=== GOAL OF THE EXERCISE ===
Set every line of the listing down again, keeping it identical.

=== INFORMATION SUPPLIED ===

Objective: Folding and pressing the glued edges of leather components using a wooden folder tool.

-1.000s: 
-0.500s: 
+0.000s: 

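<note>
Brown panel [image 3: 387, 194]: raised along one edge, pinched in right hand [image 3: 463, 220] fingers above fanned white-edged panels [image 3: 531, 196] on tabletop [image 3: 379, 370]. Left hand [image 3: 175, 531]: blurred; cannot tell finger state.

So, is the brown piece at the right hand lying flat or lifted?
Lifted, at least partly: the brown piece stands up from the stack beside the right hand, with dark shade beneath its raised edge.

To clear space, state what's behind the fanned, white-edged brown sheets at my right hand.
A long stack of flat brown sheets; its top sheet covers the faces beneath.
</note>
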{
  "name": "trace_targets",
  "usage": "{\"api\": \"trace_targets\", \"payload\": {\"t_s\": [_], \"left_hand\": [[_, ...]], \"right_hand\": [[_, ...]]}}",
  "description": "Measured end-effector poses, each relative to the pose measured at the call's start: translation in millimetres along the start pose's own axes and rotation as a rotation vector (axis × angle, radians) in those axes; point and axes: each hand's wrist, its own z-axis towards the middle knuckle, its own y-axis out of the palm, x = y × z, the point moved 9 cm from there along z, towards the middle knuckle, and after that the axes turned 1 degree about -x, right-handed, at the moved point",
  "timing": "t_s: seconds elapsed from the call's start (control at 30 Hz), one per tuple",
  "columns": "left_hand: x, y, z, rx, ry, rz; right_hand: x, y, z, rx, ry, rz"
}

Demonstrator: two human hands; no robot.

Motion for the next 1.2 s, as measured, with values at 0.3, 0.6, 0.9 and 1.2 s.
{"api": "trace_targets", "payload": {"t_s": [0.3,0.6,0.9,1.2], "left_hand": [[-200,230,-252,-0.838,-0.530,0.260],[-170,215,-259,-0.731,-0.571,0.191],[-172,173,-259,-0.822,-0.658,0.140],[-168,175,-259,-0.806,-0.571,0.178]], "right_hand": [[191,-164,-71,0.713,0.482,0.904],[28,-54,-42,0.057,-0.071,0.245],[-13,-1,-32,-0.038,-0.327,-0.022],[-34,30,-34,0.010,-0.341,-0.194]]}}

=== OUTPUT ===
Objective: Folding and pressing the glued edges of leather components using a wooden folder tool.

-1.000s: 
-0.500s: 
+0.000s: 

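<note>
Brown panel [image 3: 387, 194]: raised along one edge, pinched in right hand [image 3: 463, 220] fingers above fanned white-edged panels [image 3: 531, 196] on tabletop [image 3: 379, 370]. Left hand [image 3: 175, 531]: blurred; cannot tell finger state.

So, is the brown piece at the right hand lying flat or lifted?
Lifted, at least partly: the brown piece stands up from the stack beside the right hand, with dark shade beneath its raised edge.

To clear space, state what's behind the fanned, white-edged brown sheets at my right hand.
A long stack of flat brown sheets; its top sheet covers the faces beneath.
</note>
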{
  "name": "trace_targets",
  "usage": "{\"api\": \"trace_targets\", \"payload\": {\"t_s\": [_], \"left_hand\": [[_, ...]], \"right_hand\": [[_, ...]]}}",
  "description": "Measured end-effector poses, each relative to the pose measured at the call's start: translation in millimetres along the start pose's own axes and rotation as a rotation vector (axis × angle, radians) in those axes; point and axes: each hand's wrist, its own z-axis towards the middle knuckle, its own y-axis out of the palm, x = y × z, the point moved 9 cm from there along z, towards the middle knuckle, and after that the axes turned 1 degree about -x, right-handed, at the moved point",
  "timing": "t_s: seconds elapsed from the call's start (control at 30 Hz), one per tuple",
  "columns": "left_hand: x, y, z, rx, ry, rz; right_hand: x, y, z, rx, ry, rz"
}

Demonstrator: two human hands; no robot.

Motion for the next 1.2 s, as measured, with values at 0.3, 0.6, 0.9 and 1.2 s.
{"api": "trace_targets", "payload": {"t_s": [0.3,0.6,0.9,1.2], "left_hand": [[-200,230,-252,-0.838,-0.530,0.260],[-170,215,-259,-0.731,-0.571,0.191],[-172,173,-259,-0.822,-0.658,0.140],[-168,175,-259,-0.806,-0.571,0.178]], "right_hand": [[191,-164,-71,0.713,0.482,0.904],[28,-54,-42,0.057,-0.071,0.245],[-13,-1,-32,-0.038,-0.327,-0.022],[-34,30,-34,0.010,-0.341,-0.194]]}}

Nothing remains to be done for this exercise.